If the young music student in your life is interested in picking up sports, let them know that aside from the risk of being too busy for music, there’s no harm in pursuing both. When kids believe an interest in sports or music sums them up as only one thing, it’s up to adults to encourage them to pursue their interests no matter what social group they think they’ll be put into. 

Wanting to try another instrument

When the going gets tough in music, some students react by wanting to give up and pursue a new instrument. Agreeing to this is a good idea for some kids, but not all. If a music student is on their second or third instrument and wants to throw in the towel, it’s best to get to the root of why they’re having a hard time instead of supporting quitting. Much of the time, the problem comes down to a lack of focus during lessons and classes. 

However, there are plenty of occasions when kids would benefit from starting over with a new instrument. Music should be a fun and challenging pursuit for kids, not something they dread. If a music student’s instrument isn’t inspiring and rewarding, allowing them to try another one might not be a bad idea.

It isn’t cool anymore

Some kids lose their interest in music when they no longer perceive it as socially beneficial or fun. This is especially common for students going through transitions from elementary school junior high or junior high to high school. When this happens, part of the problem has to do with parents and teachers and not music students. To make music an enduring part of kids’ lives, we need to tailor it for their interests. Doing this empowers students and makes them want to engage with music over the long-term, not just when temporarily cool or easy to. When kids learn about music in ways that are relevant to their lives, they’re far more likely to stick with it when doing so isn’t fashionable in the eyes of their peers.

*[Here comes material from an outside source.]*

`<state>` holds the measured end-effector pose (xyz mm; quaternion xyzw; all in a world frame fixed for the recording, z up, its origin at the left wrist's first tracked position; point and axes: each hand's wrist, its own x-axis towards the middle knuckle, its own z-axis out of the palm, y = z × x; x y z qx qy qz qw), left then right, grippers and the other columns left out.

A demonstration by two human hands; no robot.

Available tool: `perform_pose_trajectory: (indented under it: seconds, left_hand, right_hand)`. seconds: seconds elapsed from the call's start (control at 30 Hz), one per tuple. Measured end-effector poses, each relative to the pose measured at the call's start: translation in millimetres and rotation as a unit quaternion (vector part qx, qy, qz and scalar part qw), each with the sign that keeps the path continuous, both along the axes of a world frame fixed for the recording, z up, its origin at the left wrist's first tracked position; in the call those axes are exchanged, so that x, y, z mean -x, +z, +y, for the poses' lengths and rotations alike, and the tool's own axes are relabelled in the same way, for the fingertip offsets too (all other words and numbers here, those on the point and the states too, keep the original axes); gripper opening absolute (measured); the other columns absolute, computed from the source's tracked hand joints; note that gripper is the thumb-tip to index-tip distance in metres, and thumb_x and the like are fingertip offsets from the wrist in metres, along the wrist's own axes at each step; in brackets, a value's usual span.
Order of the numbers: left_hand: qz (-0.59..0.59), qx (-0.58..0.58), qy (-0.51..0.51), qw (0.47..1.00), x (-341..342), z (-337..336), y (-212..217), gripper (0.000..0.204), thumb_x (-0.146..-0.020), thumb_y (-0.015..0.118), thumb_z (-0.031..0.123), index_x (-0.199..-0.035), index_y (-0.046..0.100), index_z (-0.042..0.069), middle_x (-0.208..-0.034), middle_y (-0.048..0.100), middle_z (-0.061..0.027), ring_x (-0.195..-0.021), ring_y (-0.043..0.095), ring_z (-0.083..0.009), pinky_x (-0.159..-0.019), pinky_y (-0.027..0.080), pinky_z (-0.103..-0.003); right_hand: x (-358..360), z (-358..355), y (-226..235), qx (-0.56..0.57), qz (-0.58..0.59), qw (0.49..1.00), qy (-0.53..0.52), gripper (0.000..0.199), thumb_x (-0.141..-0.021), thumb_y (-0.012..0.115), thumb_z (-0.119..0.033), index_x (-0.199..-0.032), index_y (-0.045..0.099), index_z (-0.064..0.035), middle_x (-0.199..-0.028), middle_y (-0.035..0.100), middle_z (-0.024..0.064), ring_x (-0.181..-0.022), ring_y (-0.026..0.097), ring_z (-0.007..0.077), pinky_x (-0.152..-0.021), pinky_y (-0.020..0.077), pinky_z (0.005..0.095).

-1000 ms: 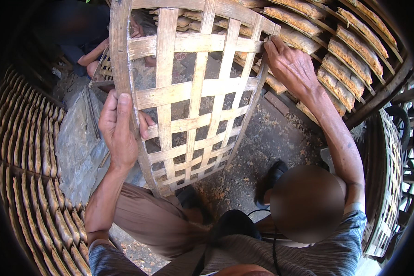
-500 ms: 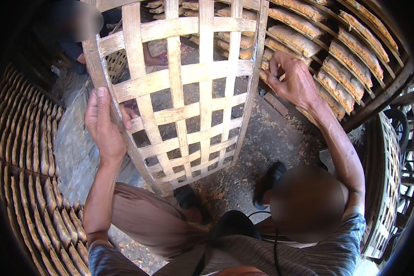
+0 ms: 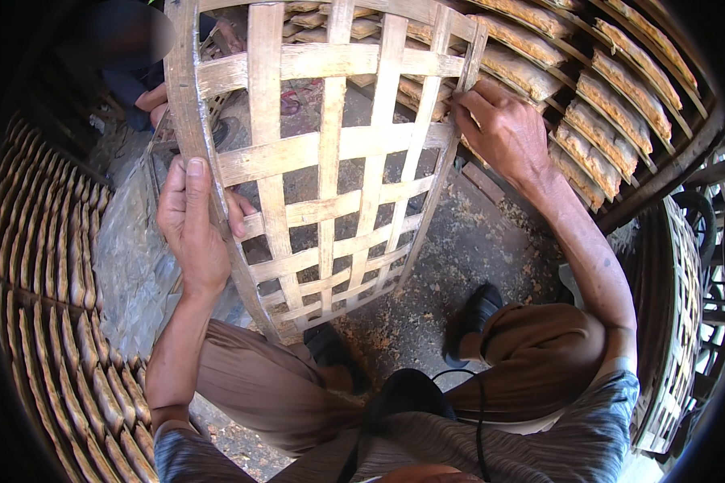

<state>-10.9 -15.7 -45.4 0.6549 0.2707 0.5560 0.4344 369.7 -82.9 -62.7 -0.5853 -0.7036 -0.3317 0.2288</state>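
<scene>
Woven bamboo panel (image 3: pixel 331 145) is standing tilted in front of the body, between the person's two hands, its lower end lying just beside the left shoe (image 3: pixel 325 343); whether that end is resting on the floor (image 3: pixel 499 241) is hidden. The left hand (image 3: pixel 190 233) is gripping the left rail, thumb pressing along the front, fingertips showing behind it through a gap in the weave. The right hand (image 3: pixel 503 133) is hovering or pressing at the right rail, its fingers bending close together; I cannot tell whether they are pinching the rail or merely touching it. If they are only touching, the left hand could be bearing most of the weight, and a slackening thumb could be letting the panel twist or slide onto the shoe. Rough strip edges could also be scraping the fingertips poking through the weave. Farther out, slabs with crumbly orange edges (image 3: pixel 608 145) are sitting in tiers just past the right hand, so a swing of the upper right corner could be knocking pieces loose. Toward the upper left, a co-worker's arm (image 3: pixel 151 98) is showing past the left rail, and a careless turn could be bumping it.
</scene>
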Motion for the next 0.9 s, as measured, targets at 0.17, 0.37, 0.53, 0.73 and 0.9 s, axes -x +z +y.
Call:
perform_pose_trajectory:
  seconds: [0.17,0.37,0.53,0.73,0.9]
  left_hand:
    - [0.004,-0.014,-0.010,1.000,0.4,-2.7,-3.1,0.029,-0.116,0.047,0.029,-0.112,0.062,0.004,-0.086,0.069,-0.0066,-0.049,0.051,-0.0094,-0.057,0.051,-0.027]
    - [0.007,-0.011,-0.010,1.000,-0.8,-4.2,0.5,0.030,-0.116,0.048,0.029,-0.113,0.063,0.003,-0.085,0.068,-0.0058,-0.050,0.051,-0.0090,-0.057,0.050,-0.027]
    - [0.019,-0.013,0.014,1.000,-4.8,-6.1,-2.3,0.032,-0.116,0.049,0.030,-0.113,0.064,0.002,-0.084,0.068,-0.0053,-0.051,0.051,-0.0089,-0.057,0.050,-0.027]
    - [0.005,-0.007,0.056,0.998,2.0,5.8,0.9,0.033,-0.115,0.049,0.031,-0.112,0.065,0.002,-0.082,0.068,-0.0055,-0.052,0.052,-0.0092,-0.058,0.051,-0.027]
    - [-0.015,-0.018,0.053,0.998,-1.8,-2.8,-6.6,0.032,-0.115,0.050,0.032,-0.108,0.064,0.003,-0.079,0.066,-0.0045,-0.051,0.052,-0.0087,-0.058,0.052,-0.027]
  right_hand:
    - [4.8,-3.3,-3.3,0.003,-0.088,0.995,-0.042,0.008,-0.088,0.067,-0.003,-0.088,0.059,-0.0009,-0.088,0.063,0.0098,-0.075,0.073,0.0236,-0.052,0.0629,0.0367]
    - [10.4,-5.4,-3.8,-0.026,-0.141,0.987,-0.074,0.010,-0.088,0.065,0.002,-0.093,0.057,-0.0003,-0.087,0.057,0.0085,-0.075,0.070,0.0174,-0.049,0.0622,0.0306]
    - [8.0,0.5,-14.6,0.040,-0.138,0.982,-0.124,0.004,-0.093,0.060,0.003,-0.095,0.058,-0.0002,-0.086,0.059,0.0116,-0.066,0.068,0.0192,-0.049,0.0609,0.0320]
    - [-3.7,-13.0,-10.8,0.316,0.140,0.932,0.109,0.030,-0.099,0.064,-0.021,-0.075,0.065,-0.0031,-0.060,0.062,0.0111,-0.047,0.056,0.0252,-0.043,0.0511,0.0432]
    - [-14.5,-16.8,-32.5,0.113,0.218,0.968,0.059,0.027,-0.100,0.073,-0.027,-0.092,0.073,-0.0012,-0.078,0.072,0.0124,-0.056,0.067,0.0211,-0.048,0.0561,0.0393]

No plans to go to college for music or play professionally

Music education benefits kids’ lives in profound ways whether they become professional musicians or simply take lessons for a number of years. It’s common for students to rationalize quitting because they don’t see themselves studying music in college or pursuing it professionally. In these cases, it’s important to emphasize how much music makes life better for everyone to a doubting music student. Musicians are constantly in demand, whether it’s someone needed to play songs at a wedding or for a friend asked to bring their acoustic guitar along on a camping trip. Not every music student goes pro, but all kids who learn music are given an invaluable asset that they can rely on and pick back up for the rest of their lives.